A Lei Orgânica do Rio de Janeiro, promulgada em 1990, oferece bases adicionais de apoio aos moradores. O Artigo 12 declara que crianças e idosos devem ter direito à habitação, alimentação, dignidade, família e vida em comunidade. Mais notadamente, no entanto, é o Artigo 429, que declara que os moradores das favelas não podem ser removidos legalmente a não ser que haja um risco físico direto. Mesmo no caso de risco físico direto, garante-se aos moradores ajuda técnica nas negociações e participação total das partes interessadas. Não há evidência que os moradores de Maracajás morem ou criem uma área de risco, e qualquer ajuda ou comunicação aberta simplesmente foram negadas a eles.
“Já moramos aqui há muitos anos. Minha mãe já morava. A gente fica triste por perder as coisas tidas com tanto sacrifício. Tem muita gente idosa. Não dá! Pra onde a gente vai, me diz? Morar embaixo da ponte? Não é justo”, lamentou Ana Maria Albano Abraão.

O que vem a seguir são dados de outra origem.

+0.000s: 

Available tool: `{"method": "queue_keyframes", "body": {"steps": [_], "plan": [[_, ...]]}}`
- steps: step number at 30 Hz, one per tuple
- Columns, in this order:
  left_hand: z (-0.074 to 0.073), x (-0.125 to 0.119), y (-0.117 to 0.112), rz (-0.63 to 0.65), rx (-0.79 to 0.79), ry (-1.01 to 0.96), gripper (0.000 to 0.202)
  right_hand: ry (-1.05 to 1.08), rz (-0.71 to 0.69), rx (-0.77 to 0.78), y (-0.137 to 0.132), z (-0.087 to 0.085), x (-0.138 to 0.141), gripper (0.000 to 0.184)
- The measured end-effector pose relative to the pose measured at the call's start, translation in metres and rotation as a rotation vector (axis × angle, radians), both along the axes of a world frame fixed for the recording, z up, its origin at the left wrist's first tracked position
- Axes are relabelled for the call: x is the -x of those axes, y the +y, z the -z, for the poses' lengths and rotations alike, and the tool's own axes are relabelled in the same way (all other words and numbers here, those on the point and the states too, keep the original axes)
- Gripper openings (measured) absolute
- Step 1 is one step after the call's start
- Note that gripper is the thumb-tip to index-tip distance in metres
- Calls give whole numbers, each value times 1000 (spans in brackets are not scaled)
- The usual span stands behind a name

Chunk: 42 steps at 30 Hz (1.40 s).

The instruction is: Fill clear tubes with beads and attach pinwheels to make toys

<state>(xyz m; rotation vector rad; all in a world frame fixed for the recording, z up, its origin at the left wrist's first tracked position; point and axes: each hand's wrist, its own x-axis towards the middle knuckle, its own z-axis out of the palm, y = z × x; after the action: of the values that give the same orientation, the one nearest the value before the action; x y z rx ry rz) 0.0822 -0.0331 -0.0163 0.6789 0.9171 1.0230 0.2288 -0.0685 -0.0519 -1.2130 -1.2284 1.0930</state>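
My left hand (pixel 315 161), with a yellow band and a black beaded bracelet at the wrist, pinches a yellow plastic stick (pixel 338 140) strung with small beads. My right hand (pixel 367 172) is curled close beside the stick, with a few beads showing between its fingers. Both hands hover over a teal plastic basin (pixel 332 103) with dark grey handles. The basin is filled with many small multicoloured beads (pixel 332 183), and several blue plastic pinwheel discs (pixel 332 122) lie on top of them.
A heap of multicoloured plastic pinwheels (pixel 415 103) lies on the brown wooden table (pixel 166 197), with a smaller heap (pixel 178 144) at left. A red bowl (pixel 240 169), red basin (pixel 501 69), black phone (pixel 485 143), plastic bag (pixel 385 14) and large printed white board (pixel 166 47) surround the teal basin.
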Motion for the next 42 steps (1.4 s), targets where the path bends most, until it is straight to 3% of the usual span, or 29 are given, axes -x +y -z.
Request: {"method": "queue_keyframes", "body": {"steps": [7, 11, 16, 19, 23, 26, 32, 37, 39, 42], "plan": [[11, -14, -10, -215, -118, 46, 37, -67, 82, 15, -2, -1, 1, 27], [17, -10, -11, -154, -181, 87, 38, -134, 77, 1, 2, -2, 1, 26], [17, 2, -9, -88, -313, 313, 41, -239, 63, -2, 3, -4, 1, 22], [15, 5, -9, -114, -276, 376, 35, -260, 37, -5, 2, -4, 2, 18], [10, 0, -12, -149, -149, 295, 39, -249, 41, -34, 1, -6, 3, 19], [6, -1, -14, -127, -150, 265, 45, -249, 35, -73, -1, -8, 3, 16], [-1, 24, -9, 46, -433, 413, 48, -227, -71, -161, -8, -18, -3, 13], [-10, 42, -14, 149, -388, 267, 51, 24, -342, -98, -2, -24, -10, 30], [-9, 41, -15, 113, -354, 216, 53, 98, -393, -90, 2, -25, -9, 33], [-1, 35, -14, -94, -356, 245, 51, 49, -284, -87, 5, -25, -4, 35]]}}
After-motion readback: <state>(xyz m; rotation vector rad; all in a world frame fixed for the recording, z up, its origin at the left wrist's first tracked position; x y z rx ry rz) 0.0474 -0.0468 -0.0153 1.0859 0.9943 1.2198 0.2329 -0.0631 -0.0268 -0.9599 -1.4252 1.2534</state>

Moradores também expressaram que através das décadas, as suas famílias receberam permissão verbal e escrita para morar nas suas casas, inclusive depoimentos assinados permitindo a instalação de energia elétrica nas casas. “Meu pai era funcionário do Aeronáutica. Ele falou com a prefeitura e conseguiu uma casa no Galeão. Fomos criados aqui. Nós não invadimos, foi permitido. E eles nunca chamaram a gente para conversar. A gente tem que sair, mas por que? Quase todos nasceram aqui”, falou Teresinha Parecida Nascimento.
Ao juntar as peças do quebra-cabeça, esta história é um exemplo perigoso do que a prefeitura e os militares são capazes de fazer por um interesse privado. Os moradores não têm sido informados apropriadamente sobre o caso. As suas queixas através dos canais governamentais corretos foram todas recebidas com apatia, o que não é apenas frustrante, mas provavelmente ilegal. A medida em que a prefeitura revela e divulga o seu novo Plano Estratégico, a realidade da atitude do governo para com os direitos dos cidadãos está sendo vista nas comunidades em toda a região. “O governo tem planos, estratégia de moradia, o direito de moradia das pessoas. Porém, as pessoas têm suas moradias aqui e estão querendo tirar as pessoas das suas moradias. Ninguém invadiu. Ninguém invadiu nada”, refletiu Edivalma Souza
A pressão constante do governo e a intimidação dos militares têm sido estressante para os moradores de Maracajás. Muitos são idosos, alguns doentes. O comportamento dos funcionários e organizações do governo não é apenas ilegal, mas claramente desumano. As autoridades públicas responsáveis por este caso devem acatar a lei nacional, estadual e municipal; os moradores expressaram a sua esperança que o juiz descarte a ordem de retomada após consideração à Constituição. Até lá, os moradores de Maracajás e da área ao redor continuarão a perseverar enfrentando as grandes dificuldades, como sempre fizeram.